• Exercise data:
========================================

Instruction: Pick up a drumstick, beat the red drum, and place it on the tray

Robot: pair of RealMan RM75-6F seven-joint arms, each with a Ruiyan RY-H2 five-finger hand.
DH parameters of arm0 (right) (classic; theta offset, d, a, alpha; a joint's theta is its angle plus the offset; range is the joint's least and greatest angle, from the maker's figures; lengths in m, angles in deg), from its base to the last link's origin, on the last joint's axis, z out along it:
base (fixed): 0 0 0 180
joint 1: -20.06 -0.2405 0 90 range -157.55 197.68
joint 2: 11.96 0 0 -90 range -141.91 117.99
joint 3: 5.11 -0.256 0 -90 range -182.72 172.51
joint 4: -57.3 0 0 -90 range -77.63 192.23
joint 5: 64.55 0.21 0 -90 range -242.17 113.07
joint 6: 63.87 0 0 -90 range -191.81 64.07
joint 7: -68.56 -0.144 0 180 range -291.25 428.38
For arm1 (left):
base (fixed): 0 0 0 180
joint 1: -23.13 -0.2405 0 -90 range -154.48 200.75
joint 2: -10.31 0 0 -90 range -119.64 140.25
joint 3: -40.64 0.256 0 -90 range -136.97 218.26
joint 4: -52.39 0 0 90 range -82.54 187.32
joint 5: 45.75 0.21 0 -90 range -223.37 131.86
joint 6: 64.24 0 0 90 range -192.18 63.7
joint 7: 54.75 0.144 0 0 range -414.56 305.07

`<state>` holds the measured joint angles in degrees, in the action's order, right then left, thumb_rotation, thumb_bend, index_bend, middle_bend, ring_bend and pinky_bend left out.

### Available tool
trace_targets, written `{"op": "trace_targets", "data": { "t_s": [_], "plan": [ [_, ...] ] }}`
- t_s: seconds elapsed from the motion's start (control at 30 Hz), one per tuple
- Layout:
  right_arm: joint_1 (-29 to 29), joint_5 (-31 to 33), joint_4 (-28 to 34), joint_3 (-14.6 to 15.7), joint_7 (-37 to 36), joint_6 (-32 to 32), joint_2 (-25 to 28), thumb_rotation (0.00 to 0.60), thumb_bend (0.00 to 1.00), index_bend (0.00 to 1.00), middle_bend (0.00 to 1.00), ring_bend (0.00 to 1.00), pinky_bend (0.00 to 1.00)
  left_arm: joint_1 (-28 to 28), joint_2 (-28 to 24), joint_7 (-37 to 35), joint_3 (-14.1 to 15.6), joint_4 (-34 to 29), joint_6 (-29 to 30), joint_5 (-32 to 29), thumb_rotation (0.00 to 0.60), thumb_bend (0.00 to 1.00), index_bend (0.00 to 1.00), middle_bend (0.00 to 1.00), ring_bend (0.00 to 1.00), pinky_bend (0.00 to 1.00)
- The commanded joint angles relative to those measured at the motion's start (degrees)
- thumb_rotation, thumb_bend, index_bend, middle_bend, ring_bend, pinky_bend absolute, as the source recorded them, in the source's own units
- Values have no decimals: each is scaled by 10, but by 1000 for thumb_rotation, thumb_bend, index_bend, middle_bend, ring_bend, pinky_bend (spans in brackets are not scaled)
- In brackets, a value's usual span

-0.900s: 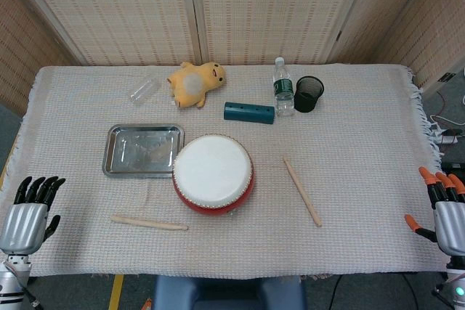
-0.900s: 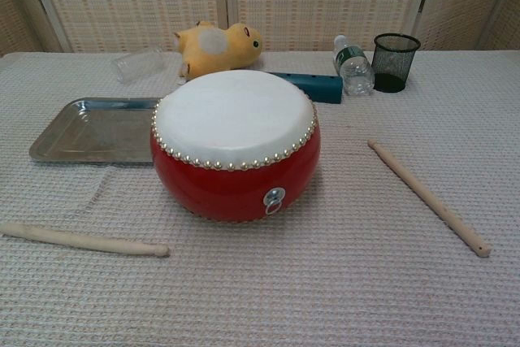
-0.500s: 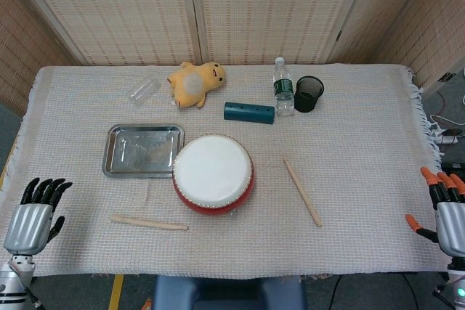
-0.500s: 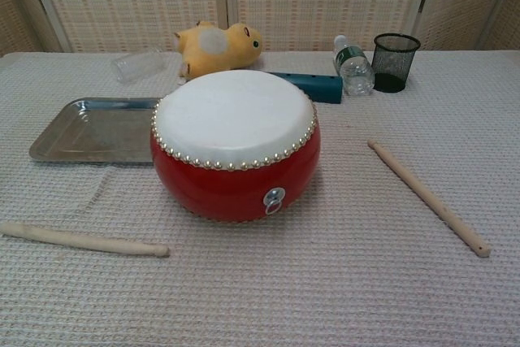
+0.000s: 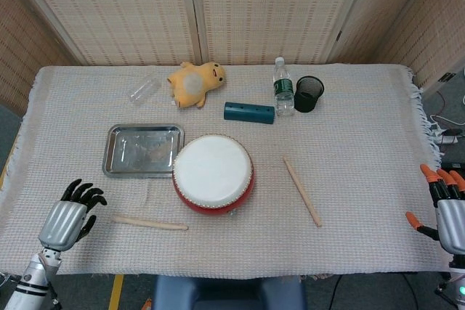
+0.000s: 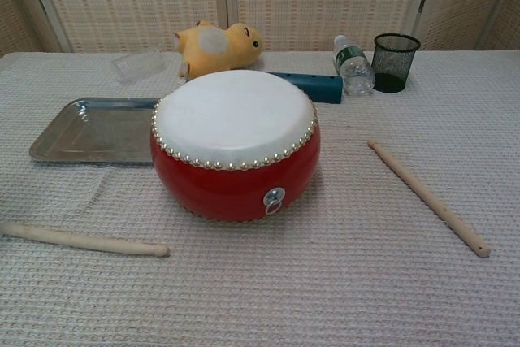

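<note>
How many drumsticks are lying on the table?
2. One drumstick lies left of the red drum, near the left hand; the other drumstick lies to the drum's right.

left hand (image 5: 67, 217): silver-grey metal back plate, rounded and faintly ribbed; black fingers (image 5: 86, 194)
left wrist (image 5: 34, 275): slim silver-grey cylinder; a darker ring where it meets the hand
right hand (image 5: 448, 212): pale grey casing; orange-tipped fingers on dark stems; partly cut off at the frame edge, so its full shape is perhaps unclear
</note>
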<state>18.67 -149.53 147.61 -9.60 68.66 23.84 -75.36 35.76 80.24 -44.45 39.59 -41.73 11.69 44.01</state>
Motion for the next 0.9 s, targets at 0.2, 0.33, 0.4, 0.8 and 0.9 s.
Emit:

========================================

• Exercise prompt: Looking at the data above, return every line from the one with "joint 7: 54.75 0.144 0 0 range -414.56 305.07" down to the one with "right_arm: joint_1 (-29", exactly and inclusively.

• The answer:
joint 7: 54.75 0.144 0 0 range -414.56 305.07

`<state>` holds the measured joint angles in degrees, in the action's order, right then left, thumb_rotation, thumb_bend, index_bend, middle_bend, ring_bend and pinky_bend left out.

### Available tool
trace_targets, written `{"op": "trace_targets", "data": { "t_s": [_], "plan": [ [_, ...] ] }}`
- t_s: seconds elapsed from the motion's start (control at 30 Hz), one per tuple
- Layout:
  right_arm: joint_1 (-29 to 29), joint_5 (-31 to 33), joint_4 (-28 to 34), joint_3 (-14.6 to 15.7), joint_7 (-37 to 36), joint_6 (-32 to 32), joint_2 (-25 to 28), thumb_rotation (0.00 to 0.60), thumb_bend (0.00 to 1.00), index_bend (0.00 to 1.00), middle_bend (0.00 to 1.00), ring_bend (0.00 to 1.00), pinky_bend (0.00 to 1.00)

Nothing else is needed to complete the answer.